HP Covering the Bases

Is Fiorina's two-pronged approach the formula for the company's success?

Hewlett-Packard Co. Chairman and CEO Carly Fiorina paced the stage of a New York loft early this month in front of a backdrop of shelves that held almost 160 new products, the largest product rollout in HP history.

But the company that has been compared most often with IBM as one of the premier providers of information technology to global businesses was making a splash with digital cameras, printers, large-screen notebooks and other consumer wares. As a follow-up to the event, the company will spend $300 million this fall marketing the consumer gear.

The next day, Fiorina was in Atlanta, pitching HPs Adaptive Enterprise strategy to more than 3,000 of its commercial users at the week-long HP World show. Everything the Palo Alto, Calif., company does on the enterprise side, she said, will feed into the initiative, which is designed to make a customers IT infrastructure more responsive to changes in its business processes and demand. The goal is to make data center resources easier to manage and provision.

The week illustrated the two-front battle that HP is waging, thanks in large part to its $19 billion acquisition of Compaq Computer Corp. last year. HP offers arguably the widest breadth of products in the industry, everything from personal digital assistants to massive Superdome servers, pitting the company against consumer and commercial high-tech companies from Sony Corp. to Dell Inc. and IBM.

"There is a question of whether a company can pull off this kind of dual strategy," said Erik Brynjolfsson, a professor at Massachusetts Institute of Technologys Sloan School of Management, in Cambridge, Mass. "For most companies, [the broad offerings to disparate customers] would be a disadvantage, but HP is one of the few companies that it could be a competitive advantage for."

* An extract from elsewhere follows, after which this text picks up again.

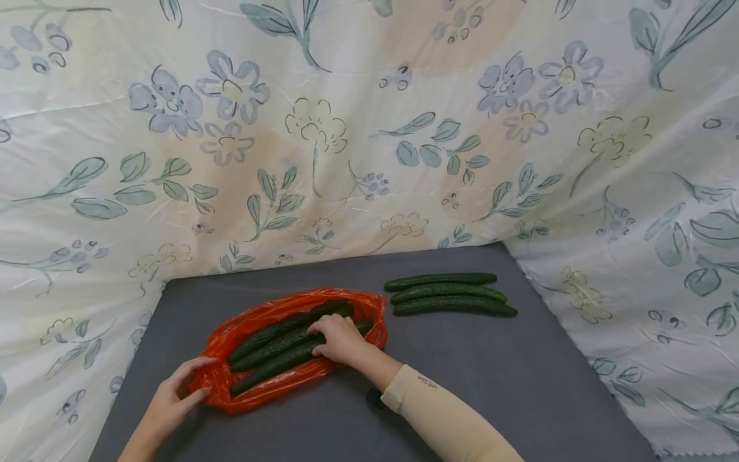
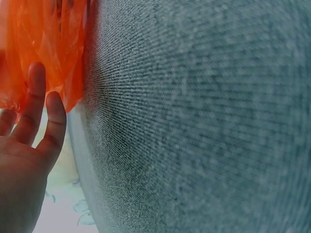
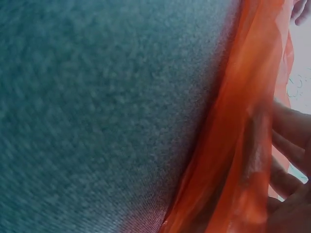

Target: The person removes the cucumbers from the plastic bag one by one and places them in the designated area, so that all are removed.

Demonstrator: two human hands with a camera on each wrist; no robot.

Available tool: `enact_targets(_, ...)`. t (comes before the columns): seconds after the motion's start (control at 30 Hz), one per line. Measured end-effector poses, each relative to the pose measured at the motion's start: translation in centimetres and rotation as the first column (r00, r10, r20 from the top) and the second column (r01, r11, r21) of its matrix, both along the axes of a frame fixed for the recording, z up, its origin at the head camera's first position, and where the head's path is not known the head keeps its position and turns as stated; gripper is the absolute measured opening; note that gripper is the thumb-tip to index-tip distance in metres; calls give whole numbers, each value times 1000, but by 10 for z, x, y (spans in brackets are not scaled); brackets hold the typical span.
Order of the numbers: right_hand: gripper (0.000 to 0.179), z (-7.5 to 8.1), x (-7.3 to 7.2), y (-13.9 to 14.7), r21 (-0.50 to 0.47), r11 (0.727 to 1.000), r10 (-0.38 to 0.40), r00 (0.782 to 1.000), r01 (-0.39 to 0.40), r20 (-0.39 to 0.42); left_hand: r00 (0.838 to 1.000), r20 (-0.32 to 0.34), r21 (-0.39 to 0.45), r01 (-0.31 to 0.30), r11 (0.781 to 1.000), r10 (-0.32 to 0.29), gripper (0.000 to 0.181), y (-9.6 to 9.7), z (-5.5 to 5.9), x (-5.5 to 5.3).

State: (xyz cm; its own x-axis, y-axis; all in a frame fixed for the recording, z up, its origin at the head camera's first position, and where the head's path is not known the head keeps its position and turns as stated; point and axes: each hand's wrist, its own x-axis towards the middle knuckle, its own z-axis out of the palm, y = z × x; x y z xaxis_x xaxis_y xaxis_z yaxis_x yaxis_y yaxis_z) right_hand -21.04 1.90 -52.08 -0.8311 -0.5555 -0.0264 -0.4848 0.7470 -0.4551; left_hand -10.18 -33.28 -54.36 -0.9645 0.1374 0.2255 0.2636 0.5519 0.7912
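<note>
An orange plastic bag (image 1: 222,401) lies open-mouthed on the table with several dark green cucumbers (image 1: 277,328) side by side in it. My right hand (image 1: 340,340) reaches into the bag and grips the front cucumber (image 1: 271,372) near its right part, thumb on the near side. Its fingers show behind the bag's wall in the right wrist view. At the bag's left end, my left hand (image 1: 170,398) has thumb and fingers spread about the plastic. The left wrist view shows fairly straight fingers (image 2: 34,92) against or close to the bag.
Three more cucumbers (image 1: 447,292) lie in a row at the back right of the grey table (image 1: 462,372). A flower-patterned cloth (image 1: 358,160) hangs behind the table and along its sides.
</note>
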Motion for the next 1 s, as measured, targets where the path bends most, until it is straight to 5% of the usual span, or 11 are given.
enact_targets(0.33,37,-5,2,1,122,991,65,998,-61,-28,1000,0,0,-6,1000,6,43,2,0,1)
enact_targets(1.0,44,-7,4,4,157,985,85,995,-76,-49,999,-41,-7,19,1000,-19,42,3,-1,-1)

According to Fiorina, HPs enterprise push comes down to a simple formula: high tech plus low cost equals total customer experience. Users are asking for better technology at a lower cost, and they want all the services necessary to support the infrastructure.

"We are a technology company. Innovation is our lifes blood," Fiorina said at HP World. In contrast, Dell, despite its continued gains in revenues and server market share, produces little innovation, she claimed.

"I think there is a reason they took the word computer out of their name," Fiorina said. "Theyre not a technology company. I think theyre a distribution company." IBM, Fiorina said, also offers innovative technology but at a high cost.

To manage such a diverse company, Fiorina has divided it into four business groups: Enterprise Systems, Personal Systems, Services, and Imaging and Printing. According to Peter Blackmore, executive vice president of the Enterprise Systems Group, the units have a strict discipline in development and sales but at the same time can share ideas and products.

"When you talk to a large-enterprise customer, often youre not just selling to them. The discussion is how you can work together in the market," said Blackmore (see interview, Page 16). "Theyre very captivated and intrigued by the fact that we can offer a go-to-market potential to [small and midsize businesses], a go-to-market potential to enterprise customers and also to consumer customers."

Lovina McMurchy, director of Wi-Fi Business and Alliances at Starbucks Coffee Co., said HPs consumer knowledge has been a key to the two companies relationship.

"We have very large enterprise needs, and HP is a very strong enterprise partner," said McMurchy, in Seattle. "But we also rely on HP to help us with our customer-facing needs as we look to offer new programs and services as well. We advocate a mobile lifestyle, and HP offers the relevant technology for that lifestyle."

However, not everyones convinced.

When furniture retailer W.S. Badcock Corp. last winter went looking for a vendor to help consolidate its IT infrastructure, one of the concerns about HP was that the product lines between HP and Compaq were "fractured," said Leo Hurtado, CIO and vice president of IT for the Mulberry, Fla., company.

Badcock chose to consolidate 46 HP, Compaq and Dell servers onto about 15 IBM systems. Hurtado said the decision was more pro-IBM than anti-HP, but he added that HP didnt have the enterprise depth of IBM.

"I think theyve got the capability to be broad and deep," said Cal Braunstein, chairman and CEO of research company Robert Frances Group Inc., in Westport, Conn. "Whether they can execute is the real issue."